[WORK ITEM]: Across the whole listing, how many lines hold the word "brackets"? Reply with the number by itself.
** Opening DATA FOR PROCESSING block **
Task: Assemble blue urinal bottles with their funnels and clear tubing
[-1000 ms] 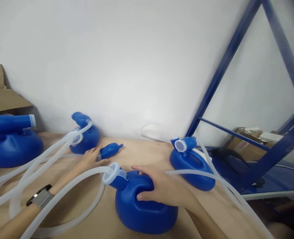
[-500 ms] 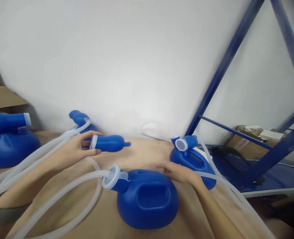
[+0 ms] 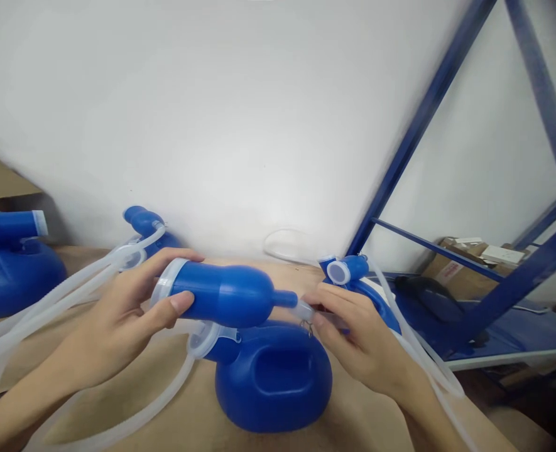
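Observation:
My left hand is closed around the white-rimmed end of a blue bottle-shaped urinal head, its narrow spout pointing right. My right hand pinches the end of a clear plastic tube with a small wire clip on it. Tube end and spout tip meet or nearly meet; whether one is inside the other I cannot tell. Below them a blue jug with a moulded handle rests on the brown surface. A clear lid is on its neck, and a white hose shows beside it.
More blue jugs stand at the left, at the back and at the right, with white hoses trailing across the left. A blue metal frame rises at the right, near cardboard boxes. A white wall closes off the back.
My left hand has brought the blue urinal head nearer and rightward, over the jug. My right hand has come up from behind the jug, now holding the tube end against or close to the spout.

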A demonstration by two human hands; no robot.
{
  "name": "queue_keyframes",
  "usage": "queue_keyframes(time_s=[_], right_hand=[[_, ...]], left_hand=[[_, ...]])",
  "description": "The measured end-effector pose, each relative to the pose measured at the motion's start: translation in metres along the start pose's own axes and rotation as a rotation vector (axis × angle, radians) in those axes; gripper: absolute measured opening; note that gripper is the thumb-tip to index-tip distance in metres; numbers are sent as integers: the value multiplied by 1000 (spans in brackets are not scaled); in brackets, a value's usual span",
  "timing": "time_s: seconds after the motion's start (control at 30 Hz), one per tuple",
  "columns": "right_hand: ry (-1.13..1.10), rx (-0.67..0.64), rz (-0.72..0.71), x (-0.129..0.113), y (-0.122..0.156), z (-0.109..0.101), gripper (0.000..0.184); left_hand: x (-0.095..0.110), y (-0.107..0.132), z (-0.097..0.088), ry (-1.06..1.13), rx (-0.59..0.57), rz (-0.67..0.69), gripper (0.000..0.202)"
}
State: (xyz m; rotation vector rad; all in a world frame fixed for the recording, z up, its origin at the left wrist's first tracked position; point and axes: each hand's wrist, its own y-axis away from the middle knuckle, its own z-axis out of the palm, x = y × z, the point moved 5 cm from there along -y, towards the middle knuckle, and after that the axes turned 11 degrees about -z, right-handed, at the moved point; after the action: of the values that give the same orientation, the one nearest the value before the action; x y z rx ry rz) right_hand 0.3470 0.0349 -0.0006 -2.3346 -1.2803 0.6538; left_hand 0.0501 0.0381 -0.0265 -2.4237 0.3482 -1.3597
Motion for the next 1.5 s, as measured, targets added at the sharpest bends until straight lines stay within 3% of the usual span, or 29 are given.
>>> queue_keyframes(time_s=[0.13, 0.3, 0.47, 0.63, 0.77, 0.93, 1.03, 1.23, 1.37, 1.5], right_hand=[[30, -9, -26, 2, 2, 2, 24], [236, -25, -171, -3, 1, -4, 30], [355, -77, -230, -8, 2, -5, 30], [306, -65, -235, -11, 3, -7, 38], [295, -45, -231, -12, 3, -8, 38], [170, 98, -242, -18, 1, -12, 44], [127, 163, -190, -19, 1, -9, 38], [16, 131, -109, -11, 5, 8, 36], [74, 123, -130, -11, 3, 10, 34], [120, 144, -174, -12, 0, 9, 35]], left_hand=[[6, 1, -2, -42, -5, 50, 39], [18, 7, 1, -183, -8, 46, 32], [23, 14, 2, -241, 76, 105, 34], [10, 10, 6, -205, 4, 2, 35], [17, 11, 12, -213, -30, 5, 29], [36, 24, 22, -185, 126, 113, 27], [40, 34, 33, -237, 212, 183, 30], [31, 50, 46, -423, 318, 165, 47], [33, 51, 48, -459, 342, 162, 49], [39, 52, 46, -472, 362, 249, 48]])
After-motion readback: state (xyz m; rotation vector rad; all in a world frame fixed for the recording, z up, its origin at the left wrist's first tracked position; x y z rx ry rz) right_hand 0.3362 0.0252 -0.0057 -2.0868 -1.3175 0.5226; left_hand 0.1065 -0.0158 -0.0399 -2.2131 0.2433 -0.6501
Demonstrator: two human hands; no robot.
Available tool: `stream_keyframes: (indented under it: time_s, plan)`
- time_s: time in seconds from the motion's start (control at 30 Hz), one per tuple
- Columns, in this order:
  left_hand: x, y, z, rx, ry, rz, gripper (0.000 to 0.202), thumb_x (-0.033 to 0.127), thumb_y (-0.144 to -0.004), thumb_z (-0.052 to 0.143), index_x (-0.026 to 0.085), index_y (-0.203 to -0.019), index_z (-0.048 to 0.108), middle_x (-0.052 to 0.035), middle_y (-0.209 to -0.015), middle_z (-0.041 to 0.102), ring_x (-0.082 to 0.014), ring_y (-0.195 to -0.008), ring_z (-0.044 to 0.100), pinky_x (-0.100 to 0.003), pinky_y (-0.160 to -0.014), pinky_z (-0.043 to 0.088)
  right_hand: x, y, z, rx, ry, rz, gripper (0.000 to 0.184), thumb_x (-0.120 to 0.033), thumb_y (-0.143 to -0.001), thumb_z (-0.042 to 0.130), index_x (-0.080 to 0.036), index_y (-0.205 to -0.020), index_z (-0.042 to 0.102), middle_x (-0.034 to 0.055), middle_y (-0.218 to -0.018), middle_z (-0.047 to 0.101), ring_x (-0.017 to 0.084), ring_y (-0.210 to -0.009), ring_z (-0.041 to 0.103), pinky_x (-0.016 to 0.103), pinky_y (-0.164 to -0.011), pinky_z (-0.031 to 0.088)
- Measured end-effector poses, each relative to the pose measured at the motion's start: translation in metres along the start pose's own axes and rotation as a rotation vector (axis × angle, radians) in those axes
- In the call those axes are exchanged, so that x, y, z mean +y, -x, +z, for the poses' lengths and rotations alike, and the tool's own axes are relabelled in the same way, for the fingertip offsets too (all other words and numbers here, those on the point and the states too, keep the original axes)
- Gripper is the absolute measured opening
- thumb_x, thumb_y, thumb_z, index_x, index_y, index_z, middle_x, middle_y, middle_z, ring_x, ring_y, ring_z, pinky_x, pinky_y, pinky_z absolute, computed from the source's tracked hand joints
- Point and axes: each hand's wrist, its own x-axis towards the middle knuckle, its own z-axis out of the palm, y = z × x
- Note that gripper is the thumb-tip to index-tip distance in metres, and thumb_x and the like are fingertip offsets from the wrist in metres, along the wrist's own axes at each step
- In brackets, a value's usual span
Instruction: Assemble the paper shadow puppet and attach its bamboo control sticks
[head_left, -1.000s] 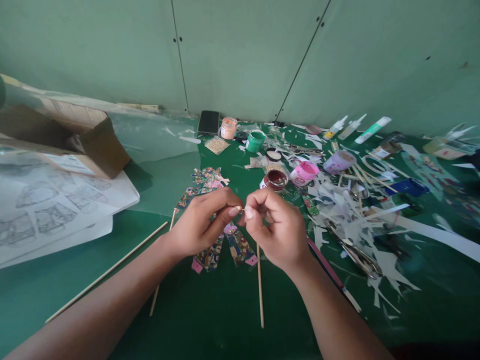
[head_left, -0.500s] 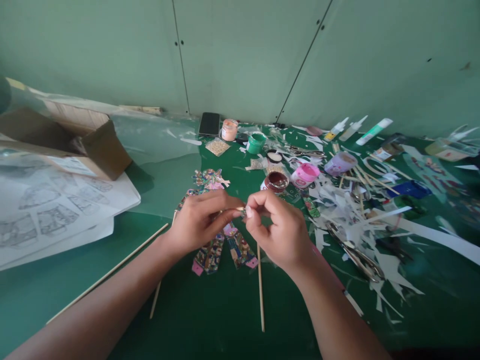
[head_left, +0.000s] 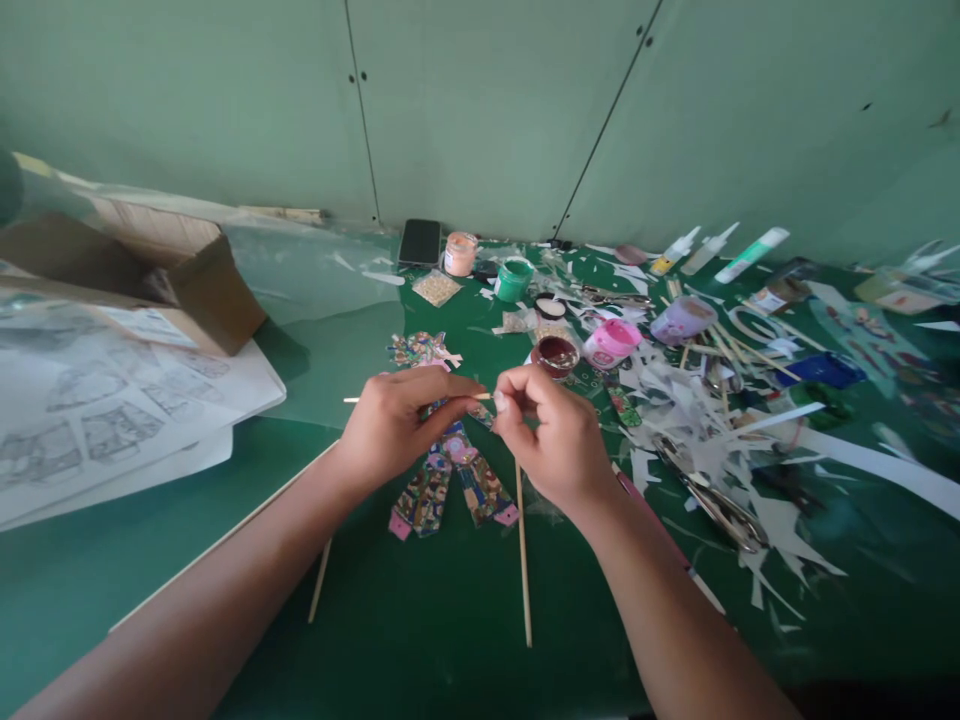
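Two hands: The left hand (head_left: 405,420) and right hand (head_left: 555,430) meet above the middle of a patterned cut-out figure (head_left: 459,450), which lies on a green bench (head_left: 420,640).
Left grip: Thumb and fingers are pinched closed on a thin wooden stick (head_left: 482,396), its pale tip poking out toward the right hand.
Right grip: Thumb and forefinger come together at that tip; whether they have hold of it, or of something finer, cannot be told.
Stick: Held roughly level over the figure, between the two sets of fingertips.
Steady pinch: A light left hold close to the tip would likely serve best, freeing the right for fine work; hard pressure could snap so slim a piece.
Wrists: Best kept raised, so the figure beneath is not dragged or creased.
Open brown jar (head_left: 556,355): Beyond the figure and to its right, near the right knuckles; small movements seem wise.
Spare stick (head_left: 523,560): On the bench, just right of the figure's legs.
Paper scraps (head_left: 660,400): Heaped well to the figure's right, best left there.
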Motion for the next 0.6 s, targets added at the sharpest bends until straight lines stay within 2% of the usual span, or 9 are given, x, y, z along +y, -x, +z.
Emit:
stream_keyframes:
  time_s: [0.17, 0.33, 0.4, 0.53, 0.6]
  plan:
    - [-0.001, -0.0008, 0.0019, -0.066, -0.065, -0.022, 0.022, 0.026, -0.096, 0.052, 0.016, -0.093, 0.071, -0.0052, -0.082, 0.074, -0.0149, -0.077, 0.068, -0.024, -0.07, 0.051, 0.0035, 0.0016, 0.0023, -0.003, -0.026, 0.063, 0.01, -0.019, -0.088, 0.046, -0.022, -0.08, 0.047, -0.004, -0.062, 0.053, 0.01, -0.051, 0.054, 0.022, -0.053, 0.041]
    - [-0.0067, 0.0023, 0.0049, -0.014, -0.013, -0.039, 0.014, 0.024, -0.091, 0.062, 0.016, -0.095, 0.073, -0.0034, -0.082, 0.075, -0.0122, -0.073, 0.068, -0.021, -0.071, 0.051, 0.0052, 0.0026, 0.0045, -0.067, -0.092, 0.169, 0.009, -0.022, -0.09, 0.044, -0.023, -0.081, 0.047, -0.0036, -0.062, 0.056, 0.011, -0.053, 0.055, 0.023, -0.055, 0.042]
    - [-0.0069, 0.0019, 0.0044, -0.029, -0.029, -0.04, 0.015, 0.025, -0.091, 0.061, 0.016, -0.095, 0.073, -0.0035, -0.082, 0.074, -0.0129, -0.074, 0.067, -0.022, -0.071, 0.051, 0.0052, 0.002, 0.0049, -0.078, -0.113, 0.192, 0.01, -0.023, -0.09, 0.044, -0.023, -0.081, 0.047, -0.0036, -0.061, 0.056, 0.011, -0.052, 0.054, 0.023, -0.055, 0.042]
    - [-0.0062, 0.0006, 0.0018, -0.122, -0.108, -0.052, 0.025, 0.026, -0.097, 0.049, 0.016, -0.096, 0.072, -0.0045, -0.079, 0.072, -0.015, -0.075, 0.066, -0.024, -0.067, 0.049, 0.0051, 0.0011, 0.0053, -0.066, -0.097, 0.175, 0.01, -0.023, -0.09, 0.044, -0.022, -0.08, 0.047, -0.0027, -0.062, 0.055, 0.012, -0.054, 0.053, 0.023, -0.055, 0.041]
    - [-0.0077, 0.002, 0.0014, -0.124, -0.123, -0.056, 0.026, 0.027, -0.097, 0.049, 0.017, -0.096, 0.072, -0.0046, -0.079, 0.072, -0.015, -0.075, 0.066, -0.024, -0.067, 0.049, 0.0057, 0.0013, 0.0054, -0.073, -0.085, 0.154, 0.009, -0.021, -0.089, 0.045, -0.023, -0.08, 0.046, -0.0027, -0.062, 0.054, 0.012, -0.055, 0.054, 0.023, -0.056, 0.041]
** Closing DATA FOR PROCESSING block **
[ANSWER BELOW]: 2